Tenapanor is an inhibitor of the sodium-proton (Na(+)/H(+)) exchanger NHE3 and reduces sodium absorption in the GI tract, thus increasing intestinal fluid. Ardelyx has completed Phase 3 development of tenapanor for the treatment of irritable bowel syndrome with constipation (IBS-C) and submitted a new drug application to the U.S. Food and Drug Administration for the treatment of patients with IBS-C. In addition, tenapanor successfully completed phase III clinical trial for the treatment of hyperphosphatemia in people with end-stage renal disease who are on dialysis and RDX013, a potassium secretagogue program for the potential treatment of high potassium, or hyperkalemia, a problem among certain patients with kidney and/or heart disease.

Fedratinib (SAR-302503, TG-101348) is a selective small-molecule inhibitor of Janus kinase-2. Fedratinib demonstrated therapeutic efficacy in a murine model of myeloproliferative disease. Sanofi was developing Fedratinib for the treatment of myeloproliferative diseases and solid tumors. The clinical development of fedratinib was terminated after reports of Wernicke's encephalopathy in myelofibrosis patients.

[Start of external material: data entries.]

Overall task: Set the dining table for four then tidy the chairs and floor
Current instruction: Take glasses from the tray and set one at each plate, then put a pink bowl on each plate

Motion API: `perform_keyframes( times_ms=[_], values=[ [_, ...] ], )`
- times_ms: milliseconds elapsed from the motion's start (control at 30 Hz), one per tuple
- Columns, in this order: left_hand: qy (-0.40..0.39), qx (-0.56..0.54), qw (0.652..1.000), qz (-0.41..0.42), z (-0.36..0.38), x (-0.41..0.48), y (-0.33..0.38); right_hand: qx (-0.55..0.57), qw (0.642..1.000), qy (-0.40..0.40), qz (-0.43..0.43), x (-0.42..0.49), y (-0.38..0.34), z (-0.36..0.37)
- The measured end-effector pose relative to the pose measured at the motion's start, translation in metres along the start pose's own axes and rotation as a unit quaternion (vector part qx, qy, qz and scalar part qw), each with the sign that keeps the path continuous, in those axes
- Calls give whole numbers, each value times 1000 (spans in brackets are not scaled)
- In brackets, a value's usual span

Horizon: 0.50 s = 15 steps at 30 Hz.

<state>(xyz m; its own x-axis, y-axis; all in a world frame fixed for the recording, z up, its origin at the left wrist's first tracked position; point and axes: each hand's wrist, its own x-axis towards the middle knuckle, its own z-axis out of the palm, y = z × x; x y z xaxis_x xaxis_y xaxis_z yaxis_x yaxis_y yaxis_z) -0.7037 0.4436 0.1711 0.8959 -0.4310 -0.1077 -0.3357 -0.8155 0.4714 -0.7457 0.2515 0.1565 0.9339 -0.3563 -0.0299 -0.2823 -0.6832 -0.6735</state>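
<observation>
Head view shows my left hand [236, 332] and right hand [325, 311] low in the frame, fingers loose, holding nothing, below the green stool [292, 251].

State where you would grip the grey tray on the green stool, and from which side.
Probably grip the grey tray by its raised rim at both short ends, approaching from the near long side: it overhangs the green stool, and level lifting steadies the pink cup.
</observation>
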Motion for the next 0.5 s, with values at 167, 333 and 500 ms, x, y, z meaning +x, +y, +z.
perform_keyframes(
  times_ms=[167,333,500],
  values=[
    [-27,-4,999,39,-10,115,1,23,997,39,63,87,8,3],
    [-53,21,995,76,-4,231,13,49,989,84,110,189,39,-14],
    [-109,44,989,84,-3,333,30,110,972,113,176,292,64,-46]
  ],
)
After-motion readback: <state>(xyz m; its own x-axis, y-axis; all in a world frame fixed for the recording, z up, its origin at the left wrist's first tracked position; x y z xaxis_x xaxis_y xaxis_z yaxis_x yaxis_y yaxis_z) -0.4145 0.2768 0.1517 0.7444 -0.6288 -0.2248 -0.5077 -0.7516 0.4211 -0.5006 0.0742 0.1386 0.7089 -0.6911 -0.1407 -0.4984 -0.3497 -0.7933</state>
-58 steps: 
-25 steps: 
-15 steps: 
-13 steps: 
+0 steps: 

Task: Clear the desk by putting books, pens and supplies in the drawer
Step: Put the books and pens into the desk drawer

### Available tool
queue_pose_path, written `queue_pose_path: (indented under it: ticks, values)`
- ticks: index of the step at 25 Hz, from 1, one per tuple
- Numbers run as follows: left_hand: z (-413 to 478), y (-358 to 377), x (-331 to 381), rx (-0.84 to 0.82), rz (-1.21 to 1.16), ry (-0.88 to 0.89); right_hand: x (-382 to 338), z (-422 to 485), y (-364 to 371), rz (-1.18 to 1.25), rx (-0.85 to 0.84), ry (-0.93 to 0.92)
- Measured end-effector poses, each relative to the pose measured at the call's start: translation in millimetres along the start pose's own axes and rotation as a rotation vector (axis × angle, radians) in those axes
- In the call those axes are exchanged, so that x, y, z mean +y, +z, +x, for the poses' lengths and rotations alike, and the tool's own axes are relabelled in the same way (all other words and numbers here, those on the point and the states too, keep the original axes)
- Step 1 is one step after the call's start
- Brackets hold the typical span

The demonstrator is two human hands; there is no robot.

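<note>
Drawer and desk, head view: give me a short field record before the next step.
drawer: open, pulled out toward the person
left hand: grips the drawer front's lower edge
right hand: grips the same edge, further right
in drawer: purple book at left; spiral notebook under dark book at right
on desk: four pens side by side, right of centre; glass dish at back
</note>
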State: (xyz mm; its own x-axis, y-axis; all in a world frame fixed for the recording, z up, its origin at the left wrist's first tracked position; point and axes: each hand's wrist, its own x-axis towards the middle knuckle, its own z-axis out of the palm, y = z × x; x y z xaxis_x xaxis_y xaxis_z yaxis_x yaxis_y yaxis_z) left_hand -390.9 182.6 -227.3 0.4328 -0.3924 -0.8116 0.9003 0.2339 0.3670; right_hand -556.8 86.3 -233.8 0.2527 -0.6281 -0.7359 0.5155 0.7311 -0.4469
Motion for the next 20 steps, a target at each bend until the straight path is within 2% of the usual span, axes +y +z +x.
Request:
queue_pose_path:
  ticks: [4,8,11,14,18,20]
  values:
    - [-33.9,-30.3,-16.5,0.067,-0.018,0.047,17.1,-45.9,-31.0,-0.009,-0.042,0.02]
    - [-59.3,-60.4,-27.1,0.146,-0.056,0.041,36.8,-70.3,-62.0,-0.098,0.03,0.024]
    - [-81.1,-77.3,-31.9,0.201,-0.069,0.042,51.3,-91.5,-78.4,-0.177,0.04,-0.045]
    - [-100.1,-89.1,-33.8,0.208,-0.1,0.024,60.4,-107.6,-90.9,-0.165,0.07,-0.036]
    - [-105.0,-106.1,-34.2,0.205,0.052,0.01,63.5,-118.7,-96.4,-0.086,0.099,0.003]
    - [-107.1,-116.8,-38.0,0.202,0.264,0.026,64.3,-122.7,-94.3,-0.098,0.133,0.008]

Siponimod (BAF312) is a dual agonist at the sphingosine-1 phosphate receptors, S1PR1 and S1PR5. The S1P receptor is commonly found on the surface of specific cells residing in the central nervous system (CNS), that are responsible for causing CNS damage that drives loss of function in secondary progressive multiple sclerosis (SPMS). Siponimod (BAF312) enters the brain and by binding to these specific receptors, may prevent the activation of these harmful cells, helping to reduce the loss of physical and cognitive function associated with SPMS.

Lemborexant is a dual orexin receptor antagonist, which inhibits orexin by binding competitively to two subtypes of orexin receptors. During normal periods of sleep, orexin system activity is suppressed, suggesting it is possible to purposefully facilitate the initiation and maintenance of sleep by interfering with orexin neurotransmission with lemborexant. Extensive in vitro and non-clinical testing of lemborexant supported the supposition that lemborexant has a low risk of QT prolongation at therapeutic and supratherapeutic exposures in humans. A Phase III study of lemborexant in insomnia is underway, and in addition, Eisai has announced the initiation of Phase II clinical studies of lemborexant in patients with irregular sleep-wake rhythm disorder.

Pexidartinib (PLX3397) is a small-molecule receptor tyrosine kinase (RTK) inhibitor with potential antineoplastic activity. Pexidartinib binds to and inhibits phosphorylation of stem cell factor receptor (KIT), colony-stimulating factor-1 receptor (CSF1R) and FMS-like tyrosine kinase 3 (FLT3), which may result in the inhibition of tumor cell proliferation and down-modulation of macrophages, osteoclasts and mast cells involved in the osteolytic metastatic disease. FDA has granted Breakthrough Therapy Designation to pexidartinib (PLX3397) for the treatment of tenosynovial giant cell tumor (TGCT) where surgical removal of the tumor would be associated with potentially worsening functional limitation or severe morbidity. In addition to Breakthrough Therapy Designation, pexidartinib (PLX3397) has been granted Orphan Drug Designation by FDA for the treatment of pigmented villonodular synovitis (PVNS) and giant cell tumor of the tendon sheath (GCT-TS). It also has received Orphan Designation from the European Commission for the treatment of TGCT.